#### [Directions]
Starting at the line that contains "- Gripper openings" and stopping at the line that contains "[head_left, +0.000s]", transcribe every line of the material below exactly; pictures stay out.

*** Raw data Section Begins ***

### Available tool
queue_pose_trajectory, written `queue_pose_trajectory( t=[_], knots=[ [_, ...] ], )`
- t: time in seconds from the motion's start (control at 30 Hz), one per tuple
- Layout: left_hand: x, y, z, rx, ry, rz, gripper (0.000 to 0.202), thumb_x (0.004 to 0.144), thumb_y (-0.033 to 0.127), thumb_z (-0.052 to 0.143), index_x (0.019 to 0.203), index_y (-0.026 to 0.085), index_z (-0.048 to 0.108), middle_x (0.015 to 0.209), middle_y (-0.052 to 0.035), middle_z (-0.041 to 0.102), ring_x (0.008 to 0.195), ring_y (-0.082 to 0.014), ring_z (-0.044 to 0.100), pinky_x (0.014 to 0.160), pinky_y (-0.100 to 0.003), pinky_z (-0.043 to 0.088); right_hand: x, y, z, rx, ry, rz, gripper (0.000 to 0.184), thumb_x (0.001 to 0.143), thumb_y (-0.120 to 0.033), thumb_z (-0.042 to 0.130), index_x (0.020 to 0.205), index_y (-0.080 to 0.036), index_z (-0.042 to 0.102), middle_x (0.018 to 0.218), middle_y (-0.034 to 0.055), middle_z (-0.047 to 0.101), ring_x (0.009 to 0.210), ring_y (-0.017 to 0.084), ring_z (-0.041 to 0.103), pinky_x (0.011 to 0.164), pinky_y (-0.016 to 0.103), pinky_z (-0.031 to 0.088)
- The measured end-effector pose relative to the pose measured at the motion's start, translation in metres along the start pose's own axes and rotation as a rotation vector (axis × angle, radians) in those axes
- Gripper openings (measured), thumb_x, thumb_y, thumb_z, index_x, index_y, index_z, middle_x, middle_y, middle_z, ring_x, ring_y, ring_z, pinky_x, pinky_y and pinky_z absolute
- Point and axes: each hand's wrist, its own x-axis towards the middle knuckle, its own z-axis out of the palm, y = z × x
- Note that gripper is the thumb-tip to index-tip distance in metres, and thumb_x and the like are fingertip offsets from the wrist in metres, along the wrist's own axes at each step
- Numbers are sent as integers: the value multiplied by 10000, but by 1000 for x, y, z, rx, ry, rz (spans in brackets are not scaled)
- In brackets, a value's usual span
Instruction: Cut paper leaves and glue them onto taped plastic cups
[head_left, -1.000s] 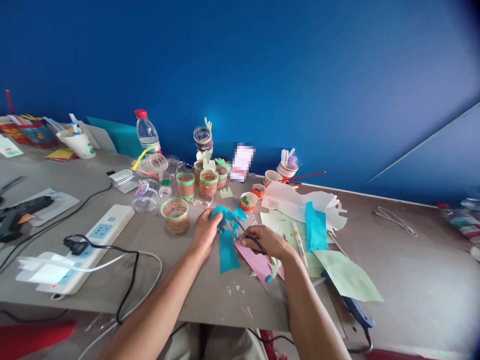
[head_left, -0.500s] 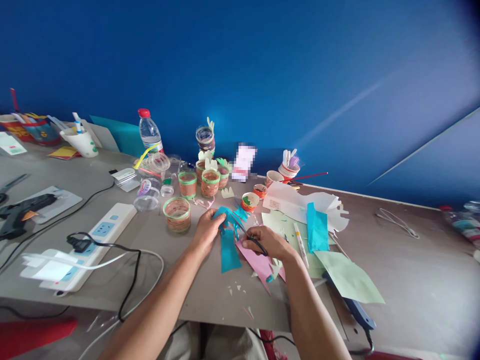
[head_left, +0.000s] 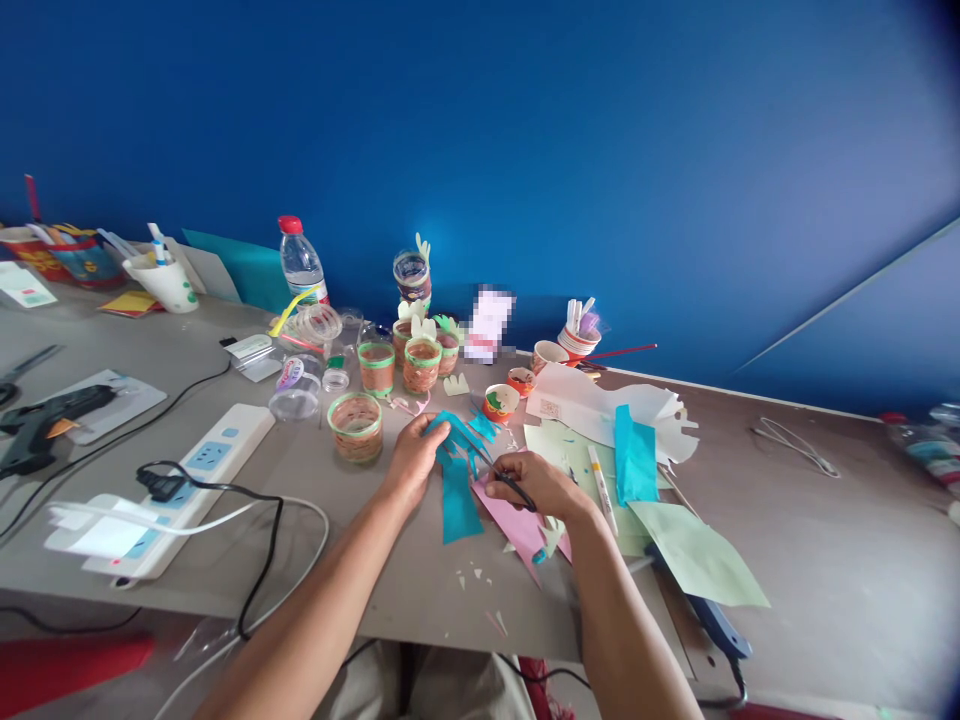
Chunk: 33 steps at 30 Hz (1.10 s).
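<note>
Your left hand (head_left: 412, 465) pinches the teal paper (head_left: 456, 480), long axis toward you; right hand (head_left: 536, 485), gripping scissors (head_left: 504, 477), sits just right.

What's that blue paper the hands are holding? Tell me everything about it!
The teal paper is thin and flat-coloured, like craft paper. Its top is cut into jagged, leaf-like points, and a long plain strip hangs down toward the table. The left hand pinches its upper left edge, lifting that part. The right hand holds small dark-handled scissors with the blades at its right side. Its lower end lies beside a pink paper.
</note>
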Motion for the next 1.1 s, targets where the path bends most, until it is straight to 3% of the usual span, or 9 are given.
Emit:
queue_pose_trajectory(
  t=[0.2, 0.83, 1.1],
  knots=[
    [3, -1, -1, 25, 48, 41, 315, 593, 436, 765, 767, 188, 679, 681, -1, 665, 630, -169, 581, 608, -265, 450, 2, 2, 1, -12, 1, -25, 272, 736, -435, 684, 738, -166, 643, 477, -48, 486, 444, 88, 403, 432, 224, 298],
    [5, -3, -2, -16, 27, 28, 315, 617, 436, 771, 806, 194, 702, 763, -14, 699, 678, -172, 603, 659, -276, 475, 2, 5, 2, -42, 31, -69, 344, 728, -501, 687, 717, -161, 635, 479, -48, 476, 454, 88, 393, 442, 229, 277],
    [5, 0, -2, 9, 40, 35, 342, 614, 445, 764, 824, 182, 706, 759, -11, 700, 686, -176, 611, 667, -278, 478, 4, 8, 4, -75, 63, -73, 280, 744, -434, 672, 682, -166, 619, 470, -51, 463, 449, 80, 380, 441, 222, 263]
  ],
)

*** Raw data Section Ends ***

#### [Expected answer]
- Gripper openings (measured), thumb_x, thumb_y, thumb_z, index_x, index_y, index_z, middle_x, middle_y, middle_z, ring_x, ring_y, ring_z, pinky_x, pinky_y and pinky_z absolute
- Point and axes: each hand's wrist, its own x-axis towards the middle knuckle, its own z-axis out of the palm, y = z × x
- Note that gripper is the thumb-tip to index-tip distance in metres, and thumb_x and the like are fingertip offsets from the wrist in metres, along the wrist's own axes at each step
- Numbers are sent as integers: the value multiplied by 10000, but by 1000 for x, y, z, rx, ry, rz (spans in brackets are not scaled)
- In brackets, a value's usual span
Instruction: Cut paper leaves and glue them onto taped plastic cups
[head_left, -1.000s] 
[head_left, -0.500s] 
[head_left, +0.000s] 

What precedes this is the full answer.